Bonjour, je suis la rentrée littéraire. Une vieille chose obèse, à moitié folle mais notablement fortunée à laquelle, pour cette raison et une fois par an, on passe à peu près tout : ses éructations vulgaires, ses assertions gratuites, sa voix grave et éraillée, notoirement assommante. En fin de soirée, la rentrée littéraire monte sur la table, lève la jambe et exhibe ses pauvres jupons. On est censé applaudir en espérant - sans y croire une seconde - qu'il n'y aura pas de prochaine fois. En vérité, on n'est censé rien du tout. On peut, en toute candeur, pousser la porte d'une librairie (quand elle ne s'ouvre pas d'elle-même sur votre passage, toutes les portes de librairie devraient faire ça) et lire ce que les libraires ont écrit sur leurs petites fiches cartonnées, voire - audaces fortuna juvat - prendre un livre soi-même, le soupeser tel un fruit nouveau, en humer d'abord le grain et la substance avant, pure et simple extase, d'en tourner quelques pages, comme on garde en bouche un cru nouveau. Souvent, le premier contact dit tout et la connexion, si connexion il y a, s'établit d'elle-même. Un procédé narratif (jetez un œil au Anatomie d'un soldat de Harry Parker chez Bourgois, par exemple - l'histoire d'un jeune capitaine en convalescence racontée par 45 objets témoins du désastre), un projet, une sensibilité, une langue, surtout, quelque chose entre l'impatience et la douleur, le plaisir de l'urgence et l'appel de la sérénité.

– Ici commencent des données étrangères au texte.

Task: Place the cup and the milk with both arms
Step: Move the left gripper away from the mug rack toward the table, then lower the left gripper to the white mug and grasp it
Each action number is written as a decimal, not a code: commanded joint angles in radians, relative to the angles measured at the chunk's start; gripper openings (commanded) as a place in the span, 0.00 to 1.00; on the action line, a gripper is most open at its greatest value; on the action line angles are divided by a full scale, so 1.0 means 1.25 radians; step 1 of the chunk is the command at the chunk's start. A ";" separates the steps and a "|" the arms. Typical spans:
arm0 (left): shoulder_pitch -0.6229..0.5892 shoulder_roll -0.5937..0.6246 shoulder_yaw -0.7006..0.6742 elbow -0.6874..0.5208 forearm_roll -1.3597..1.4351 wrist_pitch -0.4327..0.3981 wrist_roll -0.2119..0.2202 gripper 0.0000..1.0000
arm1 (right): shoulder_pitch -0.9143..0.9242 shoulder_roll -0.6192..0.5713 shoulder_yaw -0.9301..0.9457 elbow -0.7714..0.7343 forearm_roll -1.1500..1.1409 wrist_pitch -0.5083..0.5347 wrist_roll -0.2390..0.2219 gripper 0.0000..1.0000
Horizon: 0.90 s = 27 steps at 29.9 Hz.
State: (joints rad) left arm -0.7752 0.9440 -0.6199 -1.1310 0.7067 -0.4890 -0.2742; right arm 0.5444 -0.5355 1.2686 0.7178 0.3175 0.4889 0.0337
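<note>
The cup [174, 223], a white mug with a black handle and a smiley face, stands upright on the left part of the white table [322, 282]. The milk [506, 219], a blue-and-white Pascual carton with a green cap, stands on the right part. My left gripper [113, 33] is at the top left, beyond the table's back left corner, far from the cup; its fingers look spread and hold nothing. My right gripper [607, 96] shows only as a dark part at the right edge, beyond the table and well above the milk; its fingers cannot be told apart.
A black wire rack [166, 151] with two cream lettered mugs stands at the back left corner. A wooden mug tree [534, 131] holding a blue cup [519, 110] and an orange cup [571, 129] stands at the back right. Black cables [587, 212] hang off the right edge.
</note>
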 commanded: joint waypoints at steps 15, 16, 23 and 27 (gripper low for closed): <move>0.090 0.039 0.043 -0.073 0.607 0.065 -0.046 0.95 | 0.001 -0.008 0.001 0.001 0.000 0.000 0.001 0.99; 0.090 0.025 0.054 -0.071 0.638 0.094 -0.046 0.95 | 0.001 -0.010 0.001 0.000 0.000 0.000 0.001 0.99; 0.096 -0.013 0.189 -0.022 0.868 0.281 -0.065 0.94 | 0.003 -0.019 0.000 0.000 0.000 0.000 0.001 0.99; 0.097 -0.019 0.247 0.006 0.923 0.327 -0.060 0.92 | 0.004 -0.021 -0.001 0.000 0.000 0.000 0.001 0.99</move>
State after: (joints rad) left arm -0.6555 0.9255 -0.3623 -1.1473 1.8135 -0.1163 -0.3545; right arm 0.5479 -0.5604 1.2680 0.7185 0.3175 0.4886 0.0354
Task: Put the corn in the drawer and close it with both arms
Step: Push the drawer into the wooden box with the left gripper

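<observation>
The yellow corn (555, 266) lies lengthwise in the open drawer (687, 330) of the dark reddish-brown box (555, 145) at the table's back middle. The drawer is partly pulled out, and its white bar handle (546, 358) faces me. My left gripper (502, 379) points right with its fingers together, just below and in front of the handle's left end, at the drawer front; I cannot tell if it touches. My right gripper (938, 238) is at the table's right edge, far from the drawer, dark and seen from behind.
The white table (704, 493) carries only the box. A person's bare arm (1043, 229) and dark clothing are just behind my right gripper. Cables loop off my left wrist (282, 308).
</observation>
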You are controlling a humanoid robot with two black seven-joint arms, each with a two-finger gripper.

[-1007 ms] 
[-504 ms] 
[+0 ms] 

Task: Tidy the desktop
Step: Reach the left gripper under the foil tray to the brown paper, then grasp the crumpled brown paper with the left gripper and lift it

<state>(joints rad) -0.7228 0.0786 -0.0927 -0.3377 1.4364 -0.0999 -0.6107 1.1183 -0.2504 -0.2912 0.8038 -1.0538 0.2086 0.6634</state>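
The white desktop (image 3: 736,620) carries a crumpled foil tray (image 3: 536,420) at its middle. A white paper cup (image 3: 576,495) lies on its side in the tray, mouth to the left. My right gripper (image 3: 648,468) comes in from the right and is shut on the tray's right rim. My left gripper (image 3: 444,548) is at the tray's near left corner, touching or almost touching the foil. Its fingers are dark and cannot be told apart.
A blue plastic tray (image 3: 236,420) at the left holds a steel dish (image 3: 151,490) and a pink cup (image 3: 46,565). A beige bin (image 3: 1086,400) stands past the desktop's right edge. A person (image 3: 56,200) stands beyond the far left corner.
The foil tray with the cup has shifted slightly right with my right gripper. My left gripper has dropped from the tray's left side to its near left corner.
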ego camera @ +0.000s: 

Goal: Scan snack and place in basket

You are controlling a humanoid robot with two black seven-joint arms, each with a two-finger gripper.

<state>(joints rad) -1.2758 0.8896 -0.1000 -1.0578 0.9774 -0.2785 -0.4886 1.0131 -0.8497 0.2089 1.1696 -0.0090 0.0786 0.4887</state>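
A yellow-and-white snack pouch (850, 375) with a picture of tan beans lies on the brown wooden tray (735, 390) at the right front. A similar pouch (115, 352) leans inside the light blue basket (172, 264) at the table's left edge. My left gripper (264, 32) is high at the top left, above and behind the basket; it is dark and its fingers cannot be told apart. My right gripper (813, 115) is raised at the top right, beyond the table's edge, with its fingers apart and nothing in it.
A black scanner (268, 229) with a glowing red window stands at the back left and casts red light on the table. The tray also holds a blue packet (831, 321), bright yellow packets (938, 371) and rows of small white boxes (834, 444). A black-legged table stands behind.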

Ces temps-ci, je traîne pas mal dans les rayons de la librairie Delamain, en face de la Comédie française à Paris. J'y ai notamment reconnu le splendide Amour monstre de Katherine Dunn, entre Freaks, Swamplandia et Balzac, si l'on veut, finaliste en son temps (1989) du National Book Award. Contrairement à ce qu'annonce la 4e de couverture, hélas, Katherine Dunn ne "vit pas" à Portland. Elle est morte en mai dernier, d'un cancer du poumon peut-être dû à la clope qu'on la voit fumer sur l'une de ses photos les plus belles. Pour lui dire merci, c'est trop tard, mais on peut dire merci à l'éditeur, Oliver Gallmeister. Et puisqu'on parle de mort : je me demande si le N'essuie jamais de larmes sans gants de Jonas Gardell, sidérante chronique scandinave des années sida, recevra en nos terres toute l'attention qu'il mérite. Si vous avez vu un jour le superbe The Normal Heart, diffusé en 2014 sur HBO, vous savez déjà à quoi peut ressembler ce genre de symphonie funèbre : un conte plein d'amour et de fureur, qui se termine invariablement dans une chambre d'hôpital trop claire avec le mot "pourquoi" peint au plafond en lettres de sang. L'auteur n'a pas pris de gants pour écrire ce terrible roman de presque 600 pages qui ressemble à une vague, et brille moins par son style que par son énergie désespérée, son invincible force de conviction : bientôt, tout ce que en quoi vous croyiez sera renversé par une lame de fond aveugle. En Suède (où, justement, son livre est devenu aussi une mini-série à succès), Gardell est une star du stand-up et de la littérature. Marié à un présentateur tout aussi célèbre, il a fait beaucoup, apparemment, pour la cause gay, et a même reçu un prix des mains de la princesse Victoria. How queer is that ? Mardi 6 septembre à 18h30, il sera à l'Arbre à lettres Bastille ; ça risque d'être quelque chose.